For starters, as mutual funds are making middle-class Americans wealthier, full-service brokerages are attempting to pick them off, luring high-net-worth investors (those with about $500,000 to invest) into so-called wrap accounts, stock portfolios that are custom-designed to meet individual investors’ needs, analysts say.
“The attraction is that the managers of these separate accounts, or customized mutual funds if you will, will make decisions based on your specific situation,” said Andrew Guilette, analyst with consultant Cerulli Associates in Boston.
Of course, these wrap accounts are expensive. And, as Harvey argues, “there’s a lot of bucks under $500,000” for the funds.
At the same time, online discount brokers, with their low commissions and Internet technology, are attempting to convert more fund investors into stock traders.
If this is having any effect, it’s happening at the margins, analysts say. Many note, for instance, that the vast majority of investors still desire professional guidance. Argued Vanguard’s Brennan: “I don’t think Internet trading has much of an impact [on us] at all. It’s a fad more than anything.”
But at the very least, “the investor now has at his or her fingertips an unprecedented amount of knowledge,” Guilette said. “For most, this will overwhelm them. But it does raise the overall level of expectations investors have of their mutual fund managers.”
There are signs that the fund industry is reacting. Analysts predict, for instance, that fund companies will soon offer high-net-worth investors more premium services--and advice--to compete with full-service brokerages bearing wrap accounts.
For example, one reason that a number of fund companies, including Fidelity Investments and T. Rowe Price, have recently applied for federal thrift status is that they eventually want to offer to their wealthy clients a fuller array of trust and estate planning services, said David Haywood, an analyst with Financial Research.
At the same time, funds themselves will probably continue a recent trend of making bigger bets on a smaller number of stocks--to attract and retain investors who may be swayed by the potentially eye-popping returns they could earn by investing on their own, such as in Internet stocks.
Fund consultants point to the rise in new “sector” funds, portfolios that only invest in a specific industry, such as technology.
According to a preliminary count by Lipper Analytical Services, 98 new sector funds were launched in 1998, a 72% rise from 1997.
These funds cater to people like Ricky Scatterday, a 22-year-old senior at Cal State Fullerton who a year and a half ago moved money out of Fidelity Blue Chip Growth, a diversified stock fund, and began trading sector funds managed by Invesco and Rydex.

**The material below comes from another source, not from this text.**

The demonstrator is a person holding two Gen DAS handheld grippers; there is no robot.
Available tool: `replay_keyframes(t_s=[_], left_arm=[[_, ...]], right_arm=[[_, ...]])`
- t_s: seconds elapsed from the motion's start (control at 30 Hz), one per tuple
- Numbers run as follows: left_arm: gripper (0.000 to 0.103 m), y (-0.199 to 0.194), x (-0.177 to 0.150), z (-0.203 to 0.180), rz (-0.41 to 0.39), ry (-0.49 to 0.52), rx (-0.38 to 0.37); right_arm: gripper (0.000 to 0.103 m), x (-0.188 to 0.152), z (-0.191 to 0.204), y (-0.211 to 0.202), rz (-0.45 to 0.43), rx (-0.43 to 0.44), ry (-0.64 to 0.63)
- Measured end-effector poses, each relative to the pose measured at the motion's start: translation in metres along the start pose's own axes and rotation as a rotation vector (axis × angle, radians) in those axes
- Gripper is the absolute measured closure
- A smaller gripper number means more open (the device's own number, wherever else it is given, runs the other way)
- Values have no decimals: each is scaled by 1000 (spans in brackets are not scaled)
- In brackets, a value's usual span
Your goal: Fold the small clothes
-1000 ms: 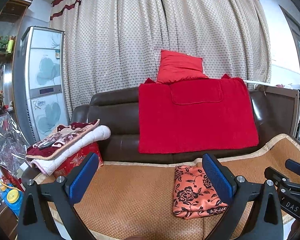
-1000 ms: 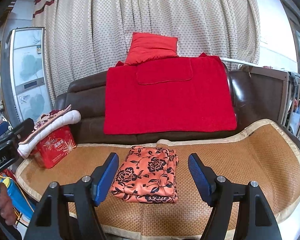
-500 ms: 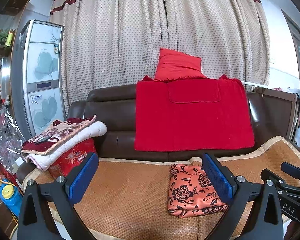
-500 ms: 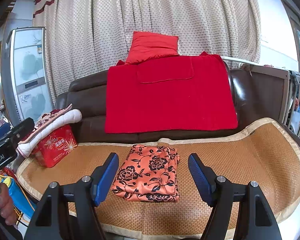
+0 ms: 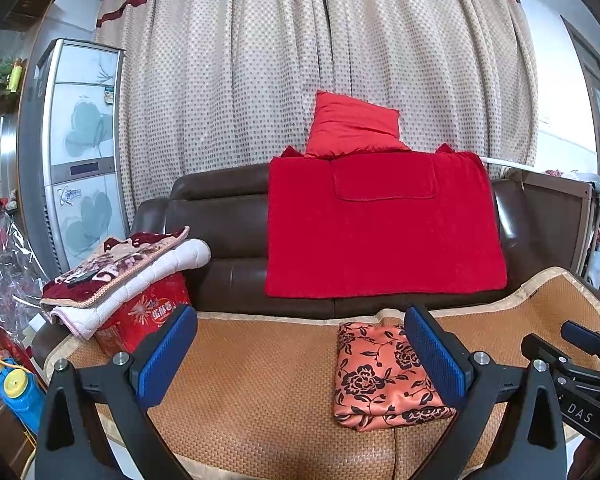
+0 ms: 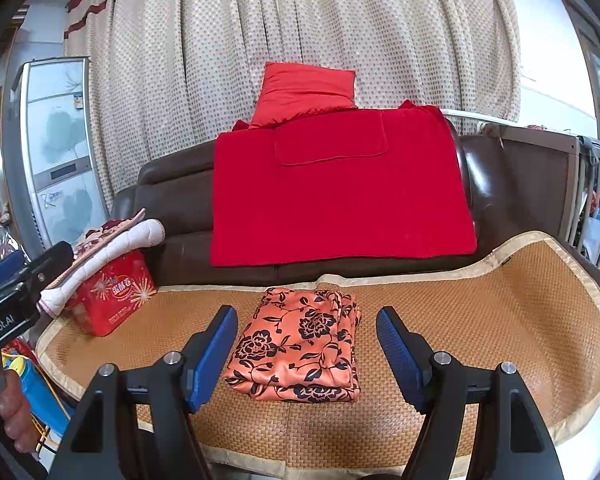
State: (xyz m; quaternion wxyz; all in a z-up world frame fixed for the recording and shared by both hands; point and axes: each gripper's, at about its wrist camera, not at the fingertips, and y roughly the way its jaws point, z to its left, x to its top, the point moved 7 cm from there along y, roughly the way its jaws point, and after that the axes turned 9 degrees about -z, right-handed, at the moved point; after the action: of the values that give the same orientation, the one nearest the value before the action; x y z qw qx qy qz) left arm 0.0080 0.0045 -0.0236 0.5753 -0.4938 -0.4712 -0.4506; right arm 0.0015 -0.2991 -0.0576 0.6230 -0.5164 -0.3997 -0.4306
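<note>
Lying folded into a compact rectangle on the woven mat [image 6: 460,320]: an orange floral garment [image 6: 300,344], near the mat's middle, just ahead of the right gripper [image 6: 306,356] and partly hidden behind the right finger of the left gripper [image 5: 300,352] in the left wrist view. Both claws spread wide, blue pads [image 6: 212,350] apart, pinching nothing, hovering short of the cloth.

Looking done, or close to it, judging by the layered edges at the garment's right side.

Risking from here: catching only the top layer with one pad and peeling the fold open; dragging the slick-looking fabric across the mat and skewing the stack; pressing down too hard and snagging the mat's weave; closing on the loose right edge, where the layers sit uneven, and fanning them out.

Covering the seat of a dark brown leather sofa [image 5: 220,220], the mat, edged in pale binding. Draping over the backrest, a red blanket [image 5: 380,232], with a red cushion [image 5: 352,128] sitting on top. Standing at the mat's left end, a red box [image 6: 112,292] bearing folded quilts [image 5: 120,268]. Hanging behind, dotted beige curtains [image 5: 300,60]; standing at the left, a tall floral-panelled appliance [image 5: 80,152].
</note>
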Motion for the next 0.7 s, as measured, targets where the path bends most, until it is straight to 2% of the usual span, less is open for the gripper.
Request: replay_keyframes(t_s=[0.7], left_arm=[[0,-1,1,-10,8,17,-20]], right_arm=[[28,-1,-8,-3,-3,-10,20]])
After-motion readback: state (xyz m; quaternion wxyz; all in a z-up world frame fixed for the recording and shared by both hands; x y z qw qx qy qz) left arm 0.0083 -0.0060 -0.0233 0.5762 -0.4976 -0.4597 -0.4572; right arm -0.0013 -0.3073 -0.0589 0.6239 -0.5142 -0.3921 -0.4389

“It’s the challenge of trying to beat the market on my own, I guess,” said Scatterday, who has about $20,000 invested in mutual funds.
The fund industry argues that the challenges it faces are perennial ones, not new ones. Still, the sheer size of the industry today means growth from this point will be slower. As a percentage of total assets under management, net new fund investments grew only 7% last year, down from a 30% annual rate in the early-90s.
That slowdown is already leading to record levels of mergers within the industry, as fund companies realize they may have a better chance of gaining assets--and thus greater fee income--by merging rather than relying on internal growth.
Even now, the 10 largest fund firms control 52% of all market share, up from 42% a decade ago.
In the event of a true bear market in stocks, says MFS’ Shames: “We’re going to see dramatic consolidation in this industry.”
Vanguard’s Brennan, who also serves as ICI chairman, counters that “if you’ve got between 5-10%, that’s a very good real growth rate for any mature industry.”